# is this poa triv? can it be active at this time?



## samzone7a (Jul 14, 2020)

So In my overseed I had 2 seed batches. See the pic is this just 2 batches of seed or poa triv that I'm breeding ?

Shades of green (left is dark, right is not that green)



Plucked out one:


----------



## samzone7a (Jul 14, 2020)

More shots here:


----------



## samzone7a (Jul 14, 2020)

@Harts Any ideas ?


----------



## AndyS (Jun 13, 2020)

Are there visible ligules?


----------



## Green (Dec 24, 2017)

I'm struggling to identify the seedlings.

But I will say in theory it's possible that you could have Triv germinating from your seed now. Also, dormant Triv is coming back around this time.


----------



## dport (Oct 13, 2019)

Green said:


> I'm struggling to identify the seedlings.
> 
> But I will say in theory it's possible that you could have Triv germinating from your seed now. Also, dormant Triv is coming back around this time.

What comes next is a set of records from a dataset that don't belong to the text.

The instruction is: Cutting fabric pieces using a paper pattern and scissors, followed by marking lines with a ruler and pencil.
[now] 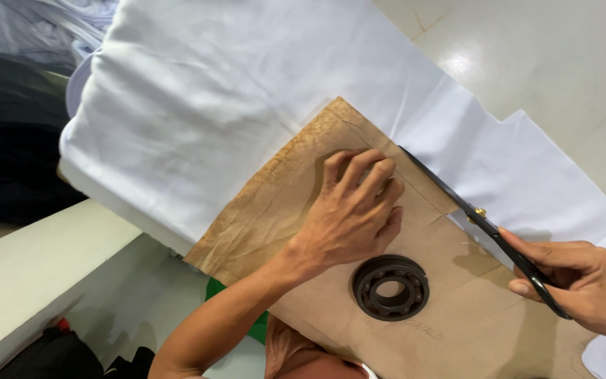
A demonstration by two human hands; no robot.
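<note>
Head view: left hand point(355, 210) spread flat, pinning brown paper pattern point(450, 330) on white fabric point(198, 105); right hand point(587, 284) clamped on black scissors point(482, 224) along pattern edge; bearing ring point(390, 287) as weight.

- Your work surface is a pale table point(50, 260) with a thick edge running along the left side.
- White fabric point(212, 105) lies directly on it, spread wide and lightly creased, reaching from the far left to the right edge; one fold hangs over the table edge at the left.
- A crumpled brown paper pattern point(450, 330) lies flat on the fabric, near you.
- A dark metal bearing ring point(390, 287) sits on the paper.
</note>
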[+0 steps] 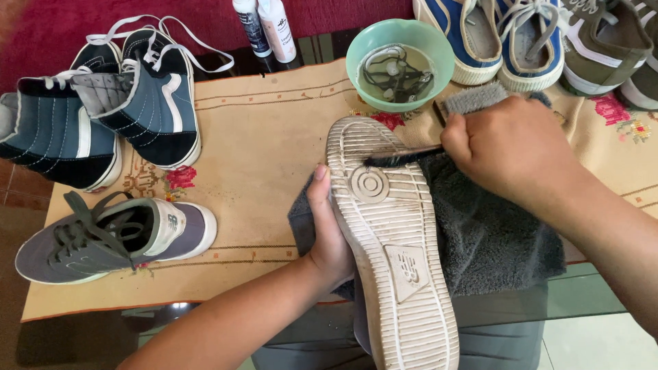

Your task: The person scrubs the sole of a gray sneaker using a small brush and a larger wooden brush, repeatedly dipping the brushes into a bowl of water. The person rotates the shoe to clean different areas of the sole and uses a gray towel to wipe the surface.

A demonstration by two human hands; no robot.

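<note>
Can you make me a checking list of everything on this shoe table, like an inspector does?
Surface: beige embroidered cloth covers the table; a grey towel lies on it.
Job's things: upturned white shoe sole, dirty; dark brush touches it.
Clutter: green bowl of water with laces; two bottles; high-top pair; grey sneaker; blue pair; olive shoes.
Grippers: left hand holds the sole's edge; right hand grips the brush.
Cables: nothing seen.
Surroundings: red rug behind, tiled floor below.
</note>
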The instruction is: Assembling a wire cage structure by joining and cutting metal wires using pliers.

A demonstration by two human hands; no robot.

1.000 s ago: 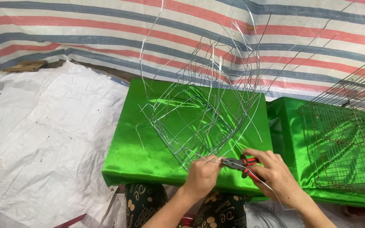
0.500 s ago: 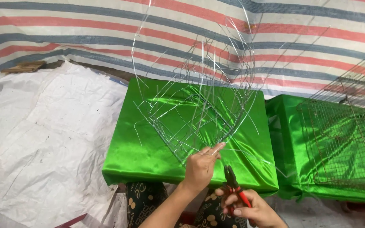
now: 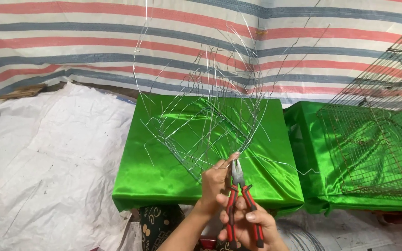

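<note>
A tangle of thin silver wire (image 3: 205,111), bent into a basket-like frame, stands on a box draped in shiny green cloth (image 3: 164,172). My left hand (image 3: 217,179) pinches the near lower corner of the wire frame between thumb and fingers. My right hand (image 3: 247,223) grips the red and black handles of a pair of pliers (image 3: 239,195). The steel jaws of the pliers point up at the spot where my left fingers hold the wire.
A second green-draped box (image 3: 312,186) at the right carries rusty wire mesh cages (image 3: 378,139). White plastic sheeting (image 3: 43,172) covers the ground at the left. A red, blue and white striped tarpaulin (image 3: 70,42) hangs behind. A coil of wire (image 3: 298,237) lies near my knees.
My right hand drew the pliers back from the wire toward my lap, then raised them again, jaws up, to the corner held by my left hand. The wire frame has tilted a little.
</note>
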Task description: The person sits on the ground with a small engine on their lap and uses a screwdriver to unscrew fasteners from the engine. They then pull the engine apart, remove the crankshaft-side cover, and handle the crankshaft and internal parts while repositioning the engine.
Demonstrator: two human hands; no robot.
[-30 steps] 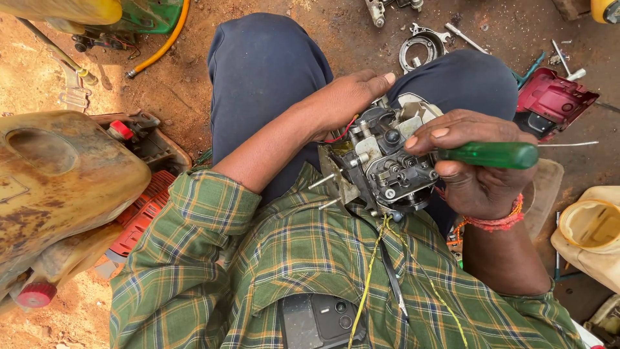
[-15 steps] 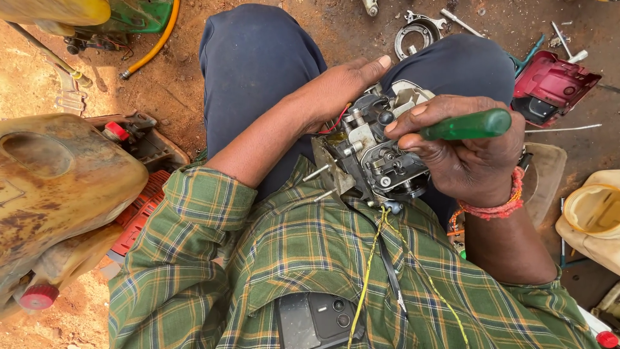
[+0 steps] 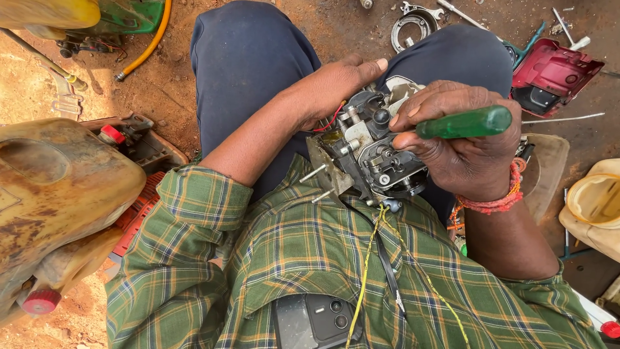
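A dark phone [image 3: 313, 321] is tucked at the waist of a green plaid shirt, with thin yellow cords [image 3: 368, 258] hanging past it. Above, on the lap, a small engine assembly [image 3: 368, 152] of grey cast metal is held, greasy, with threaded studs jutting toward 8 o'clock. The right hand [image 3: 468, 152], at 3 o'clock of it, is closed round a smooth green-handled screwdriver [image 3: 464, 123], its fingers clamped on the handle; the shaft is hidden. The left hand [image 3: 336, 84], at 11 o'clock, is laid over the assembly's far side, fingers together and pressed against it. Beyond the knees, a round metal ring [image 3: 413, 22] and a red plastic cover [image 3: 552, 74] lie on sandy ground.
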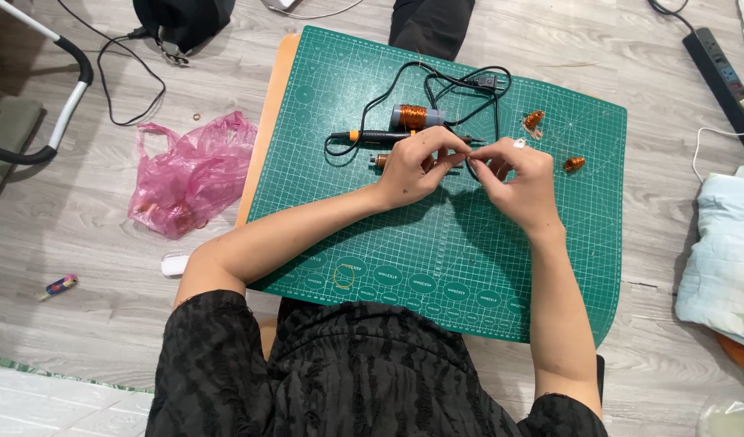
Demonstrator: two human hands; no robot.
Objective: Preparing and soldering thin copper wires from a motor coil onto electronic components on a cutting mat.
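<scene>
both hands met over the green cutting mat (372,243), the left hand (416,166) and right hand (517,174) each pinched shut on something too small to identify. a soldering iron (372,136) and copper wire spool (412,117) lay just beyond the fingers.

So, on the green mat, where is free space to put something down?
The green gridded cutting mat is bare along its left side, and on the near half between the forearms. Its far right corner is free too. It is crowded at the far middle: the copper wire spool, black corded tool, small copper coils and both hands, left hand and right hand.
</scene>
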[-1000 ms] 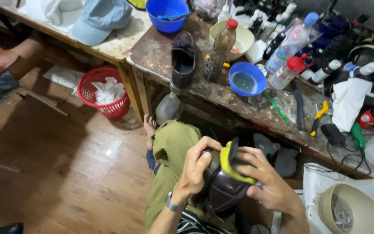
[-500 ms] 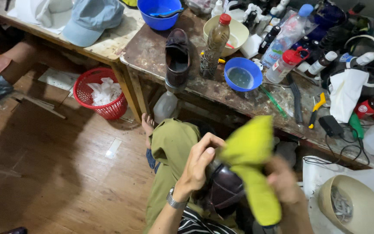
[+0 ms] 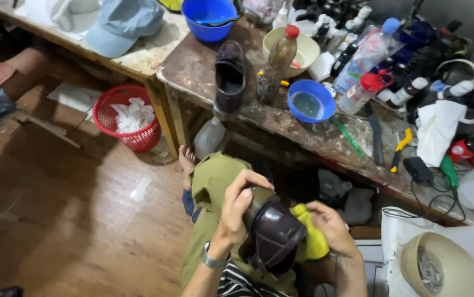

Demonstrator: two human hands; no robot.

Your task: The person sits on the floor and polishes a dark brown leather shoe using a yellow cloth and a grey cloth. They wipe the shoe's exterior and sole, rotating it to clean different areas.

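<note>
A dark brown leather shoe [image 3: 273, 234] rests over my lap, toe pointing toward me. My left hand [image 3: 237, 206] grips its upper from the left side, a watch on the wrist. My right hand [image 3: 330, 228] presses a yellow cloth [image 3: 311, 236] against the shoe's right side. The matching dark shoe [image 3: 230, 77] lies on the worn workbench [image 3: 193, 66] ahead, opening upward.
On the bench stand a brown bottle [image 3: 277, 60], a small blue bowl [image 3: 309, 102] of water, a beige bowl [image 3: 311, 52], a clear bottle [image 3: 366, 55] and tools. A blue basin [image 3: 209, 16] and cap [image 3: 124, 25] sit further back. A red basket [image 3: 127, 118] stands on the wooden floor.
The yellow cloth, lifted and spread over the shoe half a second ago, is now bunched in my right hand against the shoe's side. My left hand has kept its hold.
</note>
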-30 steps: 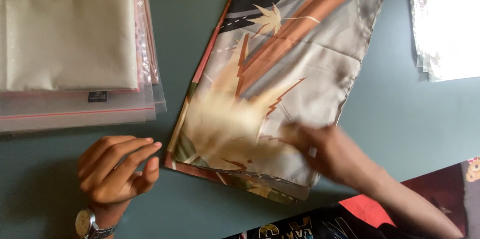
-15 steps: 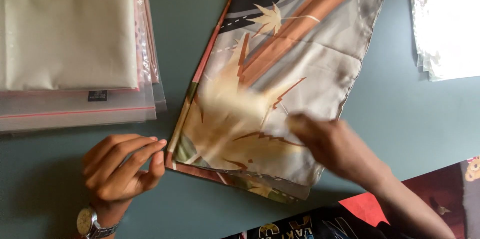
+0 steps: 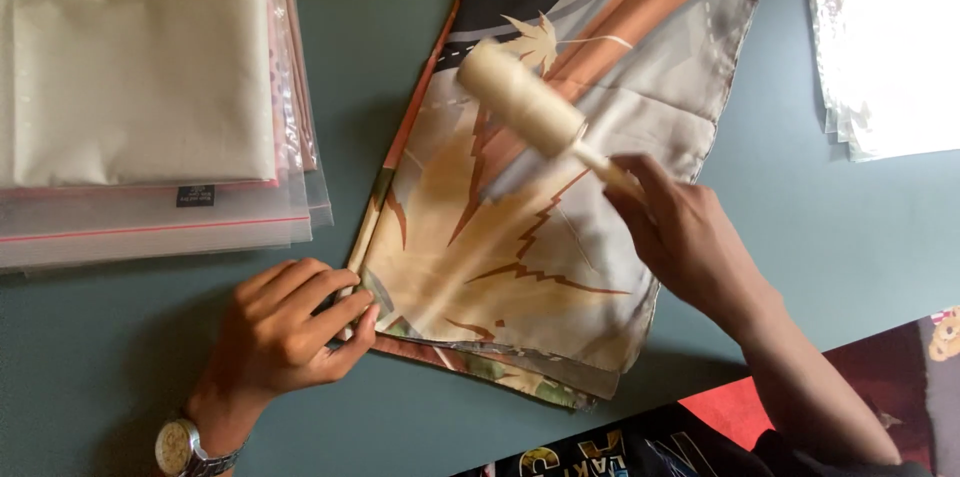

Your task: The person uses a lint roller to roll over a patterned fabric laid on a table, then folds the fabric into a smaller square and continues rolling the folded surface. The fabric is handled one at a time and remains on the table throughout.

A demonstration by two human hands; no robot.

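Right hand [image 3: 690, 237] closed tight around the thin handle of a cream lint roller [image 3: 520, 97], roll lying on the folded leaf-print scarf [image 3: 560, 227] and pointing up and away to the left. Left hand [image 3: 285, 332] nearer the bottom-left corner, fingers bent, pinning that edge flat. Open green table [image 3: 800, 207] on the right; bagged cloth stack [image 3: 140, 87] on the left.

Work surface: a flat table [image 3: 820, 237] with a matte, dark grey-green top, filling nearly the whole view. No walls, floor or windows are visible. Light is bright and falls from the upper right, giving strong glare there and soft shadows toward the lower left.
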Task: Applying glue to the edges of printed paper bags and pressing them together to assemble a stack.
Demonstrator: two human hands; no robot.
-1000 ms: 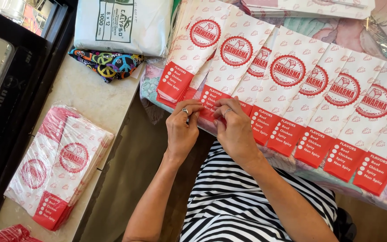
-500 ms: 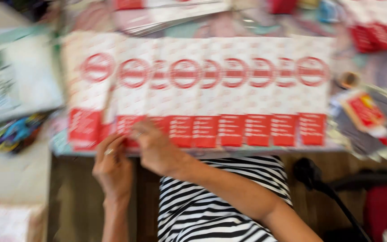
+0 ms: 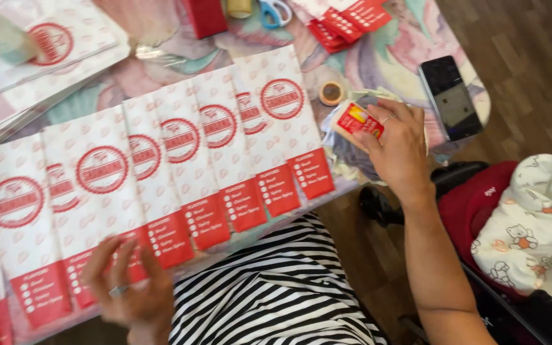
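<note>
A row of overlapping white paper bags with red round emblems and red bottom bands lies across the table in front of me. My left hand rests flat on the red bottom bands at the lower left, fingers spread, a ring on one finger. My right hand is out to the right, past the end of the row. Its fingers pinch a small clear packet with a red and yellow label, which sits atop a pile of similar packets.
A black phone lies at the table's right edge, with a small tape roll near the packets. Scissors and more red-and-white bags lie at the back, another bag stack at back left. A red seat with a bear-print blanket stands at right.
My right hand left the bags' lower edge and went right to the pile, closing on a small packet. My left hand stays on the red bands. My view swung right.
</note>
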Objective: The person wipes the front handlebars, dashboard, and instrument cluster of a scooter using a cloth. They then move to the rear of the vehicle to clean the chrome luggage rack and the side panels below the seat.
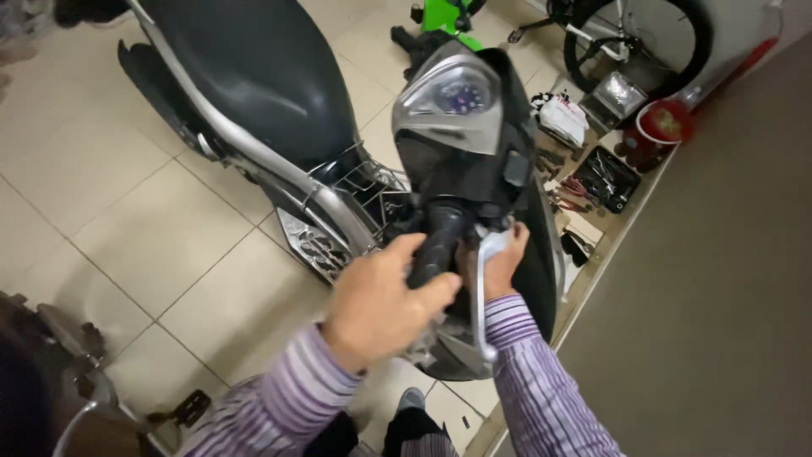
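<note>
The left hand (pixel 381 300) closes its fingers (pixel 436 292) around the black grip (pixel 438 241) of a scooter (pixel 474 169), just below the speedometer (pixel 461 97). The right hand (pixel 499 262) sits just right of the grip, fingers curled behind the silver brake lever (pixel 480 296); how tightly they hold it cannot be told. The black seat (pixel 262 76) lies left of the grip, a wire basket (pixel 364 182) between them. Tool trays (pixel 605 178) rest on the floor right of the scooter.
</note>
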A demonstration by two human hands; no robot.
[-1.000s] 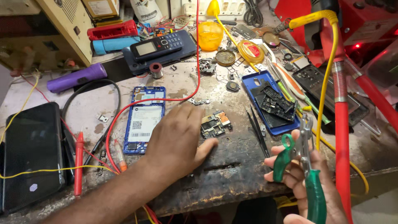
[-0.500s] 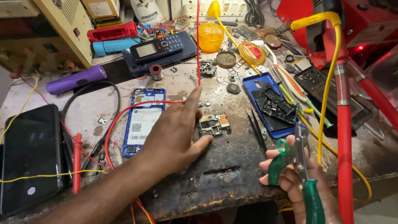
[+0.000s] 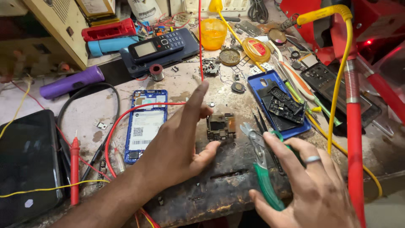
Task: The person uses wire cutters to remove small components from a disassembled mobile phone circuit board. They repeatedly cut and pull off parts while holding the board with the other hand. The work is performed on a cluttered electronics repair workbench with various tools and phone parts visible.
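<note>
My left hand (image 3: 179, 141) rests on the dark worn bench, fingers spread, with thumb and fingers bracketing a small phone circuit board (image 3: 220, 127) just to its right. It holds nothing. My right hand (image 3: 312, 185) grips green-handled cutting pliers (image 3: 262, 166), whose metal jaws point up-left, close to the board's right edge. A ring sits on one right finger. An opened blue phone frame (image 3: 144, 123) lies left of my left hand, with a red wire (image 3: 126, 116) looping over it.
A blue phone back cover (image 3: 295, 126) with black parts lies right of the board. A keypad phone (image 3: 157, 45), orange cup (image 3: 213, 33), purple torch (image 3: 71, 82), black phone (image 3: 25, 164), red probe (image 3: 74, 169) and a red-and-yellow hose (image 3: 353, 139) crowd the bench.
My right hand has risen from the bench's front edge and brought the pliers up toward the circuit board. My left hand has lifted its fingers and opened around the board.
</note>
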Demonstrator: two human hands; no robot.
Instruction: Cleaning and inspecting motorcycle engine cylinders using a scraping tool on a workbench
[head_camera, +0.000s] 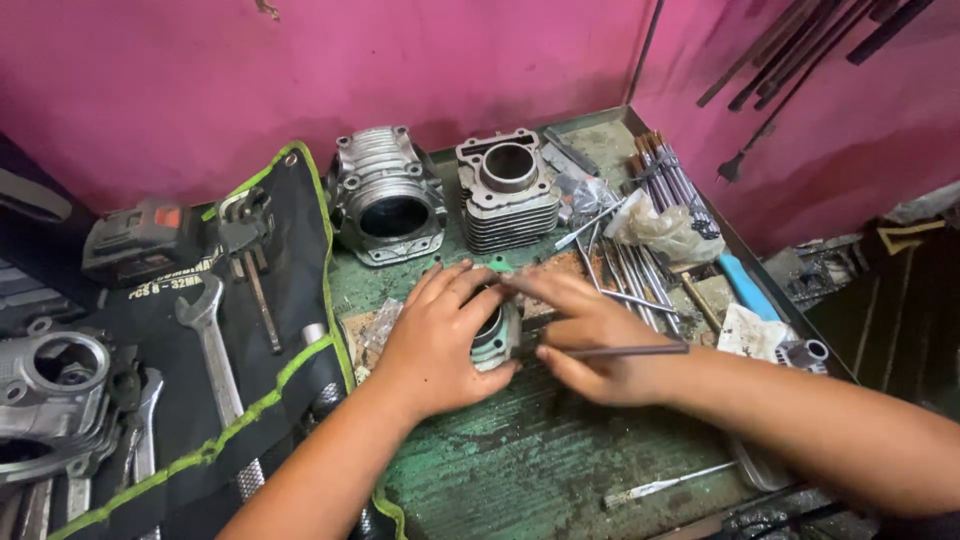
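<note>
On the green surface (520, 470), the left hand (435, 345) wraps a small metal cylinder part (495, 335), fingers curled over its top. The right hand (590, 335), just right of that part, pinches a thin rod (630, 351). Steady bracing seems wise. Beyond the part stand 2 finned engine cylinders (508, 190).

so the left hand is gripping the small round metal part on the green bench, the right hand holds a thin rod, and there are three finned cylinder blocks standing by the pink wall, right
Not quite: the head view shows two finned cylinder blocks by the pink wall, not three. The rest holds: the left hand grips the small round metal part on the green bench, and the right hand holds a thin rod.
</note>
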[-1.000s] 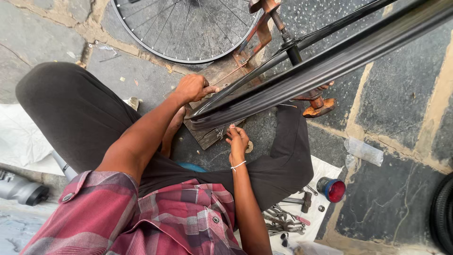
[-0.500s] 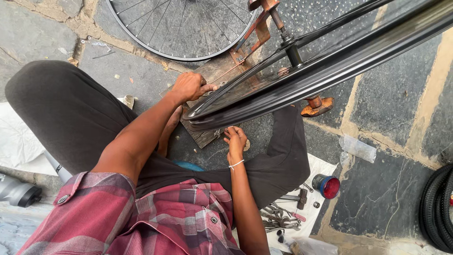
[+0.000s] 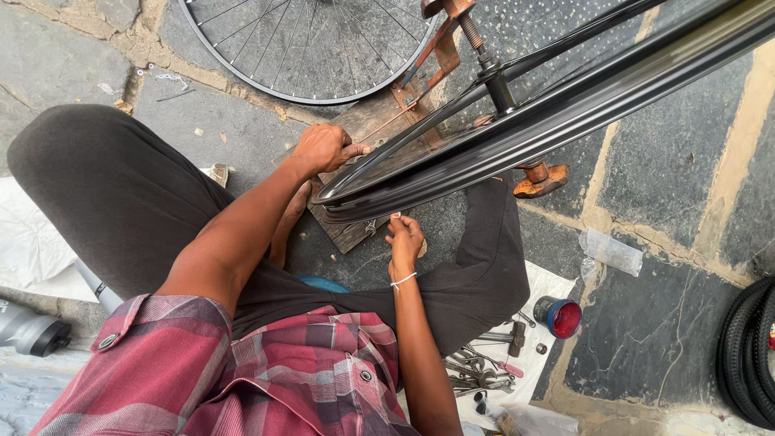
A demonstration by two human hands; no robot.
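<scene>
A black bicycle wheel rim (image 3: 517,133) runs slantwise over my lap, held in a rusty stand (image 3: 440,56). My left hand (image 3: 324,148) grips the near end of the rim, fingers curled over its edge. Just under the rim, my right hand (image 3: 404,239), with a white band on its wrist, pinches a small part against the rim's underside. A worn wooden board (image 3: 355,129) lies on the paving below both hands. I sit cross-legged in dark trousers and a red plaid shirt.
A second spoked wheel (image 3: 311,44) lies flat on the stone paving beyond the board. Several hand tools (image 3: 484,367) and a small red-topped tin (image 3: 561,316) rest on a white sheet at my right. Black tyres (image 3: 747,355) are stacked at the far right.
Both hands stay on the rim. My view has shifted slightly, bringing the tyres at the right into sight.
</scene>
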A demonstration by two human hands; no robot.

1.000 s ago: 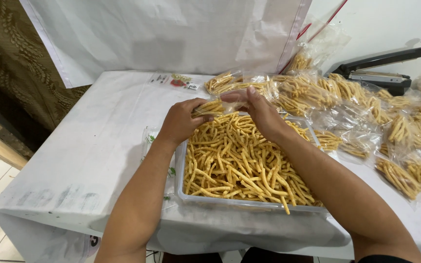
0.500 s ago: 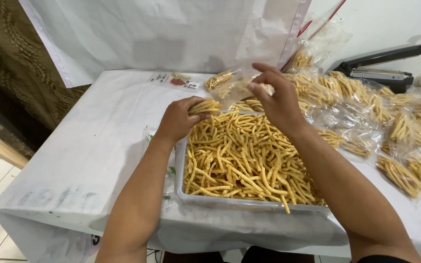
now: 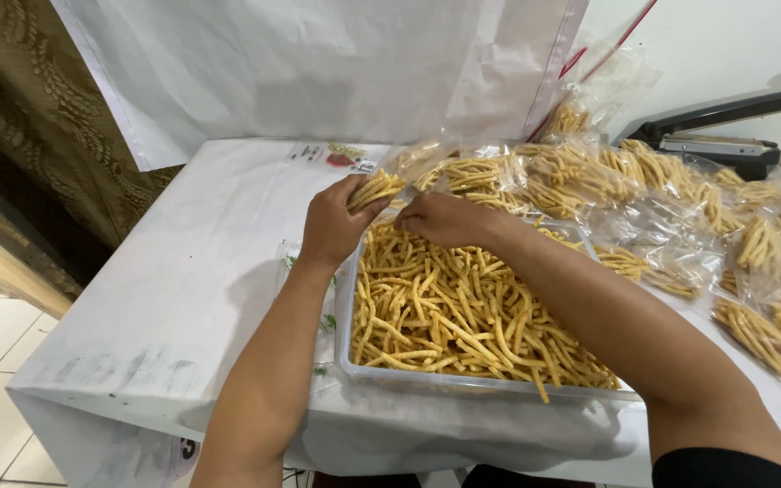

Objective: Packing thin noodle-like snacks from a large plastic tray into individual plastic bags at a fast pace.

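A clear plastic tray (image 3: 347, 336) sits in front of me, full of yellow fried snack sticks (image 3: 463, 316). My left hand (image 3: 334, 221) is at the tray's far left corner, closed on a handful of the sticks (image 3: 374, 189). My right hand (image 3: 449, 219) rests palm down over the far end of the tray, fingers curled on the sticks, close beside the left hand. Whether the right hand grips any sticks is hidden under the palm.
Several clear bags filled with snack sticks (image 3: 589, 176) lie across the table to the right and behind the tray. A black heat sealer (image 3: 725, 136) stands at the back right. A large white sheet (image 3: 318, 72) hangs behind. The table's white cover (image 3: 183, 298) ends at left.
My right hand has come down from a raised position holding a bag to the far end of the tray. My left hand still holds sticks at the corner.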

Can confirm dormant triv has roared back in SE PA during the last 3 weeks. Exact same spots from the spring. I've done a much better job coping with it over the years


----------



## Lawn Noob (Jul 26, 2020)

dport said:


> Green said:
> 
> 
> > I'm struggling to identify the seedlings.
> ...


What steps have you taken? Looks like I may be in the Triv boat now too.


----------



## Harts (May 14, 2018)

samzone7a said:


> @Harts Any ideas ?


Can't help you with this one. I am not a grass I'd expert.


----------



## SpiveyJr (Jun 7, 2018)

Whatever it is I would roundup the patches of light green and then again in the spring followed by more seed down.


----------



## dport (Oct 13, 2019)

Lawn Noob said:


> dport said:
> 
> 
> > Green said:
> ...


When I say "coping" I mean, psychologically. Not much you can do expect smoke it all off. I don't want to go through that again. Meditation, yoga...


----------



## john5246 (Jul 21, 2019)

I have a few of these too, I thought it was fresh growth after coming out of dormancy. It's hard to tell what it is


----------



## Jersey_diy (Sep 5, 2020)

easy to see if it Triv, pull it, if it is triv and poa annua. It will pull out super easy. Or spray Tenacity and it will bleach white. Then you know know its something nasty. In Fall triv grows faster then your turf, lime green.


----------



## Lawn Noob (Jul 26, 2020)

I hit my patches with glyphosate yesterday and threw down more seed. Enough talk!


----------



## Jp6940 (Aug 11, 2019)

I have this as well in a shady area of my turf. New seed came in really good but the past month I've got this light green grassy "weed". I'm suspecting poa T...I've read it's very difficult to eradicate this once started ☹


----------



## Jersey_diy (Sep 5, 2020)

If you are 40 days from emergence then you can also tenacity... I would much with speedzone as well... But I am not sure how old the grass needs to be for speedzone... Check before you spray


----------



## Jp6940 (Aug 11, 2019)

Well I sprayed the tenacity about a week ago and I can see some whitening. I used 1 tsp to 2 gallons of water.
I've read where people do a second app about 2 weeks afterward with some success. 
Any thoughts?


----------



## uts (Jul 8, 2019)

Jp6940 said:


> Well I sprayed the tenacity about a week ago and I can see some whitening. I used 1 tsp to 2 gallons of water.
> I've read where people do a second app about 2 weeks afterward with some success.
> Any thoughts?


You will likely kill tyrf before you kill poa with tenacity. Tenacity can be used as a combination product but not the only. I would add ethofumesate for this. Other options are hand pull or gly and reseed/sod


----------



## Old Hickory (Aug 19, 2019)

To the OP. Before you go killing anything you should get a clear identification of what it is. It does not look like Poa Triv or Ana, to me, as both are pretty easily identified.


----------



## Powhatan (Dec 15, 2017)

samzone7a said:


> Plucked out one:


Not confirming yours are possible triv, but here's a couple of my poa trivialis examples that may assist you in ID. I highlighted one that looks very similar to yours in shape. VaTech confirmed mine are triv.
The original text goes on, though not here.